## WHAT YOU ARE ASKED TO DO
Leave every image behind and restate the data word for word.

THE DATA START

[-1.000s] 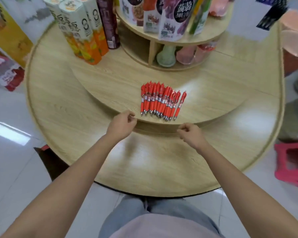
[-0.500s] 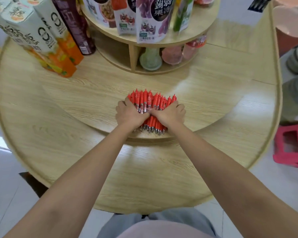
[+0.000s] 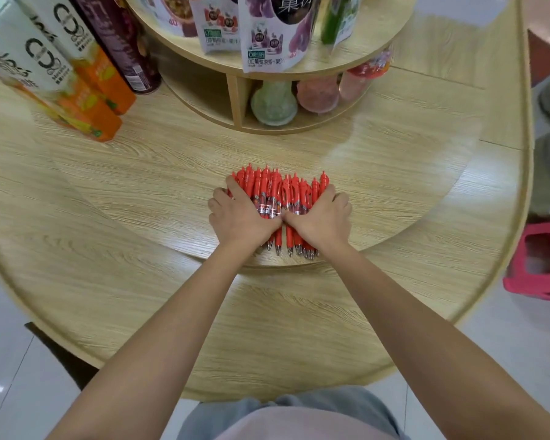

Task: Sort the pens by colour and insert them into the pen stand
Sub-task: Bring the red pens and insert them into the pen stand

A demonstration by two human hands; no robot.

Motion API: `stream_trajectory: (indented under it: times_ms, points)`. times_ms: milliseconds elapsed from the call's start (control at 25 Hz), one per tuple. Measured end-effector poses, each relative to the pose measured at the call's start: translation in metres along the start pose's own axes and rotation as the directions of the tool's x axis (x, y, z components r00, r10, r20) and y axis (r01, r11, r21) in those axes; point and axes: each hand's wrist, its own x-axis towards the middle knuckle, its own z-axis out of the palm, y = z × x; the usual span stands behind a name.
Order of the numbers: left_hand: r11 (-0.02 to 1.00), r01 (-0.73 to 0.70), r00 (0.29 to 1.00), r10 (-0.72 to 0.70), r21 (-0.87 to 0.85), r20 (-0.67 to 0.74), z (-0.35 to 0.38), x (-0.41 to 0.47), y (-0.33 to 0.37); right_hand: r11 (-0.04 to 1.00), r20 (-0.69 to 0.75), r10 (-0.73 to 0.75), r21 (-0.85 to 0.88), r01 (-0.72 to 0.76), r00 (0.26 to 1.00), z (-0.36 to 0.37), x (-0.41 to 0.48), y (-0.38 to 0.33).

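Pens (image 3: 277, 185): red barrels and clips, a clear band with dark print at mid-barrel, silver tips.
Worktop (image 3: 140, 185): pale blond wood with a fine streaked grain (the same on both tiers).
Cartons (image 3: 86, 100): white with black lettering above, orange with yellow and green patches below.
Can (image 3: 124, 49): dark maroon with small white print.
Pouch (image 3: 277, 36): white with purple grapes.
Rounded containers: one pale green (image 3: 273, 104), one pink (image 3: 318, 93).
Stool (image 3: 540, 262): hot pink.
Floor (image 3: 7, 360): glossy white tiles with thin dark joints.

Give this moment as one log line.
step: gather; left hand: holds red pens; right hand: holds red pens; pen stand: unseen
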Motion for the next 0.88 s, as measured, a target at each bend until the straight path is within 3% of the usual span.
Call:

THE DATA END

## EXPECTED ANSWER
[-1.000s] 
[-0.500s] 
[+0.000s] 

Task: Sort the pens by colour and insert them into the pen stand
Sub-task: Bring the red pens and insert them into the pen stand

A demonstration by two human hands; no robot.

Motion API: `stream_trajectory: (indented under it: times_ms, points)`. times_ms: milliseconds elapsed from the call's start (control at 25 Hz), one per tuple. Measured end-effector poses, each relative to the pose measured at the call's start: translation in metres along the start pose's own axes and rotation as the directions of the tool's x axis (x, y, z components r00, r10, r20) and y axis (r01, r11, r21) in those axes; point and axes: each hand's wrist, its own x-axis towards the middle knuckle, its own z-axis out of the palm, y = z × x; the usual span stands behind a name.
Order of the numbers: left_hand: r11 (-0.02 to 1.00), r01 (-0.73 to 0.70), r00 (0.29 to 1.00), r10 (-0.72 to 0.70), r21 (-0.87 to 0.85), r20 (-0.67 to 0.74), z (-0.35 to 0.38), x (-0.41 to 0.47), y (-0.33 to 0.37); right_hand: r11 (-0.04 to 1.00), r20 (-0.69 to 0.75), r10 (-0.73 to 0.75), r21 (-0.85 to 0.88), r01 (-0.72 to 0.76), r00 (0.26 to 1.00), z (-0.36 to 0.37), x (-0.41 to 0.48), y (-0.38 to 0.33).

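Pens (image 3: 277, 185): red barrels and clips, a clear band with dark print at mid-barrel, silver tips.
Worktop (image 3: 140, 185): pale blond wood with a fine streaked grain (the same on both tiers).
Cartons (image 3: 86, 100): white with black lettering above, orange with yellow and green patches below.
Can (image 3: 124, 49): dark maroon with small white print.
Pouch (image 3: 277, 36): white with purple grapes.
Rounded containers: one pale green (image 3: 273, 104), one pink (image 3: 318, 93).
Stool (image 3: 540, 262): hot pink.
Floor (image 3: 7, 360): glossy white tiles with thin dark joints.

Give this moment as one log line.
step: gather; left hand: holds red pens; right hand: holds red pens; pen stand: unseen
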Motion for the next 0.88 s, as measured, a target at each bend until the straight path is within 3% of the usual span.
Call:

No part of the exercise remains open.